═════ Stored data

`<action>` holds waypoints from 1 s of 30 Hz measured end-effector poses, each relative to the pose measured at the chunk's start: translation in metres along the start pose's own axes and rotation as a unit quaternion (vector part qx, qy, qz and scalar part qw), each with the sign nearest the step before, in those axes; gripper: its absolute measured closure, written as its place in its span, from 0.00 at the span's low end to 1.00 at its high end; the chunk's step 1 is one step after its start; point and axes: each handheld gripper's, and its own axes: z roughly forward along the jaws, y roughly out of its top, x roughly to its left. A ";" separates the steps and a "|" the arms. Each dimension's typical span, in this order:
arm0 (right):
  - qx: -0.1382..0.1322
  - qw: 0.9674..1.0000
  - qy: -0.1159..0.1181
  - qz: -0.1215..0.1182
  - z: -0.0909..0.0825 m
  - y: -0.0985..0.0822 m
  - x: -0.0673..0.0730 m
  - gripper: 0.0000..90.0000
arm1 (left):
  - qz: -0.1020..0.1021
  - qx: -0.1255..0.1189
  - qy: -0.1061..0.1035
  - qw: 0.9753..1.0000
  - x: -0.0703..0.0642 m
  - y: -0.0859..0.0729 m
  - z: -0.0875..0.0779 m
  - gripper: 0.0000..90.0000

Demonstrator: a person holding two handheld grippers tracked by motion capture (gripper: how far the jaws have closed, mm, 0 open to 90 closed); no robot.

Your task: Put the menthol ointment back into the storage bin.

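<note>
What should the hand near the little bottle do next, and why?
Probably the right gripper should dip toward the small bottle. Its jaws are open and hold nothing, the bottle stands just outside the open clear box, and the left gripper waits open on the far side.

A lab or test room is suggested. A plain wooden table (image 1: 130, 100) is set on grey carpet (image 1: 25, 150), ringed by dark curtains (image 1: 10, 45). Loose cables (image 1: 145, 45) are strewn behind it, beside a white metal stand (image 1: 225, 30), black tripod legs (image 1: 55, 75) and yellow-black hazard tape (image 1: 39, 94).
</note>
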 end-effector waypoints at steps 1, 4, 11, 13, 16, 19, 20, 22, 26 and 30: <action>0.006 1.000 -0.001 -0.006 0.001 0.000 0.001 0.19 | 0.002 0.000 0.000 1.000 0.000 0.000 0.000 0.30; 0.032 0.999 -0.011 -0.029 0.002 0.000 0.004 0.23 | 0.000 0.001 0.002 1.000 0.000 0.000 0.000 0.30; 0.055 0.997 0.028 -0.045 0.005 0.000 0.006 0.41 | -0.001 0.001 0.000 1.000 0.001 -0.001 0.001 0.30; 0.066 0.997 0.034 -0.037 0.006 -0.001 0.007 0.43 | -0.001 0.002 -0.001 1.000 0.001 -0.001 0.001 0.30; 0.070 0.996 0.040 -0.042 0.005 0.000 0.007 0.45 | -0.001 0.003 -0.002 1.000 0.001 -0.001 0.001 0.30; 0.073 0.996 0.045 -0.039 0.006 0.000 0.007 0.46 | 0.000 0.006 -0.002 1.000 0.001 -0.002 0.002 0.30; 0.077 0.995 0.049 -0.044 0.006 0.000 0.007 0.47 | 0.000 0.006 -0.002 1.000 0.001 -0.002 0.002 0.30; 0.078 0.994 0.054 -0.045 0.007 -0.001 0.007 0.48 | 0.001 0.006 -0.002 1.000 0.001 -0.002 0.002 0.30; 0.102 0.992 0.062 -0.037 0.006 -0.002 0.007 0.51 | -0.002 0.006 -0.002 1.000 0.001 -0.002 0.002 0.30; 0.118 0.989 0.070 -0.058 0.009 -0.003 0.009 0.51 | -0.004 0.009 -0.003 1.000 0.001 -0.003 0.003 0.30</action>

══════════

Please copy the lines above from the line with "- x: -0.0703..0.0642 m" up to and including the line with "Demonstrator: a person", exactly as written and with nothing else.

  - x: -0.0703..0.0642 m
  - y: -0.0859..0.0729 m
  - z: -0.0875..0.0779 m
  - gripper: 0.0000..90.0000

Demonstrator: a person holding two handheld grippers tracked by motion capture (gripper: how far the jaws have closed, mm, 0 open to 90 closed); no robot.

No more output is needed here.